■ AIM OF THE EXERCISE ■
Will you give the material below again, every line exactly as it is?

■ RECORDED INFORMATION ■
--- START ---

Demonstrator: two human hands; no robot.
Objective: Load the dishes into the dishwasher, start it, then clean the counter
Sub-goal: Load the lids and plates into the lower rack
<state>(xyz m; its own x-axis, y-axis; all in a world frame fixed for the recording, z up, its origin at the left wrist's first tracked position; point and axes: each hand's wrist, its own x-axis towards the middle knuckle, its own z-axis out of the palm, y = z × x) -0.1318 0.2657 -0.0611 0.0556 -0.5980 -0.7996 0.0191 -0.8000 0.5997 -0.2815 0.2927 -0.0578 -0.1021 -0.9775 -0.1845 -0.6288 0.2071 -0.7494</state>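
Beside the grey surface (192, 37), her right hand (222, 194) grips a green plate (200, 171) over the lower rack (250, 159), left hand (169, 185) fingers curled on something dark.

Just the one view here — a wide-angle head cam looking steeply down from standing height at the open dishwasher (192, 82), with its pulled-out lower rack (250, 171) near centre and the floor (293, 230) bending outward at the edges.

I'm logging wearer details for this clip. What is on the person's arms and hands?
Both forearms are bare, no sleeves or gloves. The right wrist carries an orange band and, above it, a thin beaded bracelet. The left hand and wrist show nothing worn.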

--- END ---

■ ANSWER TO THIS PROBLEM ■
Demonstrator: two human hands; no robot.
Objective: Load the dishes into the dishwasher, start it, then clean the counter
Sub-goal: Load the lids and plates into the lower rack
<state>(xyz m; its own x-axis, y-axis; all in a world frame fixed for the recording, z up, its origin at the left wrist's first tracked position; point and axes: each hand's wrist, its own x-axis towards the middle knuckle, its own z-axis out of the palm, y = z × x) -0.1318 0.2657 -0.0611 0.0556 -0.5980 -0.7996 0.0191 -0.8000 0.5997 -0.2815 0.2927 -0.0578 -0.1021 -0.9775 -0.1845 -0.6288 0.2071 -0.7494</state>
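Beside the grey surface (192, 37), her right hand (222, 194) grips a green plate (200, 171) over the lower rack (250, 159), left hand (169, 185) fingers curled on something dark.

Just the one view here — a wide-angle head cam looking steeply down from standing height at the open dishwasher (192, 82), with its pulled-out lower rack (250, 171) near centre and the floor (293, 230) bending outward at the edges.

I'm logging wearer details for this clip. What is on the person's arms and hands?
Both forearms are bare, no sleeves or gloves. The right wrist carries an orange band and, above it, a thin beaded bracelet. The left hand and wrist show nothing worn.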

The work on this exercise is done.